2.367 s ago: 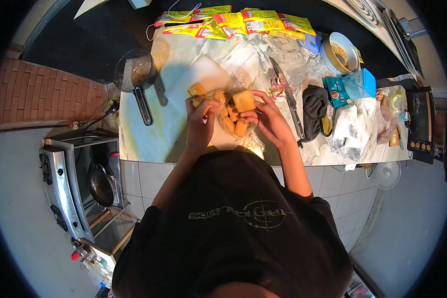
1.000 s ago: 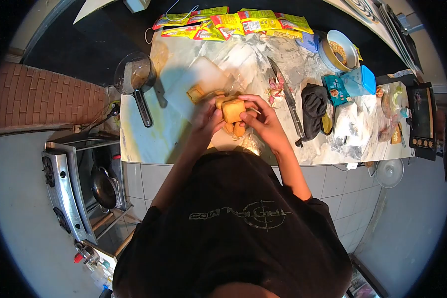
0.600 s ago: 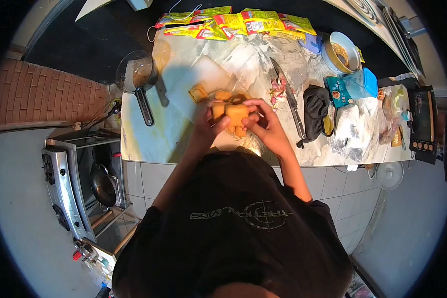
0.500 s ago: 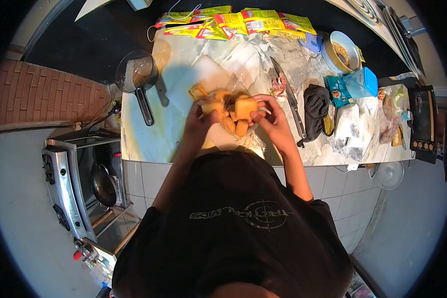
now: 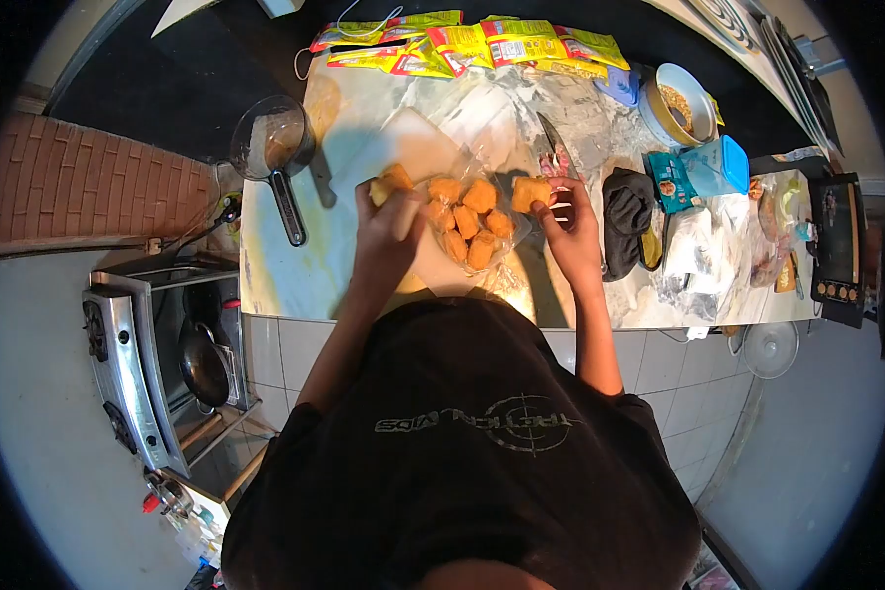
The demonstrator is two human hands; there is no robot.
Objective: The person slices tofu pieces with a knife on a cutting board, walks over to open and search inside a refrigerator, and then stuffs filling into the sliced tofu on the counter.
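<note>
In my right hand [image 5: 572, 224], thumb and fingers pinch a golden-brown block of fried tofu [image 5: 531, 193] beside an open clear plastic bag [image 5: 513, 254]. Several more tofu pieces [image 5: 479, 195] lie on or in that bag. My left hand [image 5: 383, 224] is closed around fried tofu at the bag's left, over the pale cutting board [image 5: 418, 133]. A tofu piece [image 5: 396, 178] shows at its fingertips; whether a second one is in the grip, I cannot tell.
A knife [image 5: 549, 133] lies beyond my right hand near reddish peelings. Dark cloth [image 5: 624, 221], a teal packet [image 5: 668, 183] and a bowl [image 5: 667, 108] are further right. A saucepan [image 5: 270, 143] stands left; yellow packets [image 5: 521, 44] line the back.
My hands have moved apart from above the bag, the left one leftward and the right one rightward, each with tofu. The pieces on the bag are now uncovered.
</note>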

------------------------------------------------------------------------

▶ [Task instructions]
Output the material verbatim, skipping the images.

▶ [Task response]
2.367 s ago: 
1.000 s ago: 
0.600 s ago: 
0.500 s ago: 
now: 
The demonstrator is two human hands; there is no robot.
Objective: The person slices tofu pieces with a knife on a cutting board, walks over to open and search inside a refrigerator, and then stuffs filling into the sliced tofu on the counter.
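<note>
In my right hand [image 5: 572, 224], thumb and fingers pinch a golden-brown block of fried tofu [image 5: 531, 193] beside an open clear plastic bag [image 5: 513, 254]. Several more tofu pieces [image 5: 479, 195] lie on or in that bag. My left hand [image 5: 383, 224] is closed around fried tofu at the bag's left, over the pale cutting board [image 5: 418, 133]. A tofu piece [image 5: 396, 178] shows at its fingertips; whether a second one is in the grip, I cannot tell.
A knife [image 5: 549, 133] lies beyond my right hand near reddish peelings. Dark cloth [image 5: 624, 221], a teal packet [image 5: 668, 183] and a bowl [image 5: 667, 108] are further right. A saucepan [image 5: 270, 143] stands left; yellow packets [image 5: 521, 44] line the back.
My hands have moved apart from above the bag, the left one leftward and the right one rightward, each with tofu. The pieces on the bag are now uncovered.
</note>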

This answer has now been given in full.